We begin the construction of an isosceles triangle from the base. To make the pattern even, the number of cells at the base must be an even number.
Divide the segment - the base of the triangle - in half.
The vertex of the triangle can be chosen at any height from the base, but always exactly above the middle.
How to construct an acute isosceles triangle?
The angles at the base of an isosceles triangle can only be acute. In order for an isosceles triangle to be acute, the angle at the vertex must also be acute.
To do this, select the vertex of the triangle higher, away from the base.
The higher the apex, the smaller the apex angle. The angles at the base increase accordingly.

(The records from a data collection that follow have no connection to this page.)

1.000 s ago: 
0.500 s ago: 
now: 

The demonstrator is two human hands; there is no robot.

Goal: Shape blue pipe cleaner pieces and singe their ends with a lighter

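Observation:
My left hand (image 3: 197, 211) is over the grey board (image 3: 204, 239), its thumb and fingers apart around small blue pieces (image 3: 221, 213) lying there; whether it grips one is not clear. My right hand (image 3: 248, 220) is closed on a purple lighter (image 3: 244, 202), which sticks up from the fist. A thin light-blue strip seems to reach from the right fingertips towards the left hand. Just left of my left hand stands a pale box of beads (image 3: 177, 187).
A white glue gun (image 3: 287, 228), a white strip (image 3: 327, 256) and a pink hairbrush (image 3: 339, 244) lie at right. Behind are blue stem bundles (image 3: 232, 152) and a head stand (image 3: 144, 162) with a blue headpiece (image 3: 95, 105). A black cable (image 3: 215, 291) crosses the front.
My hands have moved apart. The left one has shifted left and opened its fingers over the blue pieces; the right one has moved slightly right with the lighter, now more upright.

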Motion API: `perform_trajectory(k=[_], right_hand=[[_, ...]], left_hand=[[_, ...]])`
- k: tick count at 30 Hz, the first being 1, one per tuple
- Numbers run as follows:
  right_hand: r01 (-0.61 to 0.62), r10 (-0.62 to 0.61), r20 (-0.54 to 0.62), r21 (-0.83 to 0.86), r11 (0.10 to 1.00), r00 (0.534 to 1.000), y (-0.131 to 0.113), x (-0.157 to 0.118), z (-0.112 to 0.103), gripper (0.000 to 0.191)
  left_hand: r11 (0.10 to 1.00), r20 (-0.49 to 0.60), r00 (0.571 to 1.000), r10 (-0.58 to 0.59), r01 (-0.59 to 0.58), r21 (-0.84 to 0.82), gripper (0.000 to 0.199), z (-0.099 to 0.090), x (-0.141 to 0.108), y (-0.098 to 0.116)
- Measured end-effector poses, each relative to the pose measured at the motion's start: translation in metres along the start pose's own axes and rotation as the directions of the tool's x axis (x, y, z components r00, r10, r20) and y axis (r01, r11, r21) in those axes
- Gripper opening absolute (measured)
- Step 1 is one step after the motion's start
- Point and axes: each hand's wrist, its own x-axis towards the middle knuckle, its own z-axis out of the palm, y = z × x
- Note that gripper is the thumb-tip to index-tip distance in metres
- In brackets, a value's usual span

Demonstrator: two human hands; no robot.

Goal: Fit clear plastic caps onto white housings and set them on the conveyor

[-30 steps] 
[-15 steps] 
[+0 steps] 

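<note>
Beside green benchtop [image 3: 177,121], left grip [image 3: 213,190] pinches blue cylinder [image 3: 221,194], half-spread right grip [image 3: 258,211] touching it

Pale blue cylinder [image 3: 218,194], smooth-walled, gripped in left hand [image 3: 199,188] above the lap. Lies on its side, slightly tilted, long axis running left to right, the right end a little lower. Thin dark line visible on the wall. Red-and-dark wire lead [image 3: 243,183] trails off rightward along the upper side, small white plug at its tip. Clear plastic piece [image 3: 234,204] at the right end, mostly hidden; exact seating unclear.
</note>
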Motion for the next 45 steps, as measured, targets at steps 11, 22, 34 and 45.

How to construct an obtuse isosceles triangle?
As the vertex of an isosceles triangle approaches the base degree measure the apex angle increases.
This means that in order to construct an isosceles obtuse triangle, choose a lower vertex.
How to construct an isosceles right triangle?
To construct an isosceles right triangle, you need to select a vertex at a distance equal to half the base (this is due to the properties of an isosceles right triangle).
For example, if the length of the base is 6 cells, then we place the vertex of the triangle at a height of 3 cells above the middle of the base. Please note: in this case, each cell at the corners at the base is divided diagonally.
The construction of an isosceles right triangle can be started from the vertex.
We select a vertex, and from it at right angles we lay equal segments up and to the right. These are the sides of the triangle.
Let's connect them and get an isosceles right triangle.
We will consider the construction of an isosceles triangle using a compass and a ruler without divisions in another topic.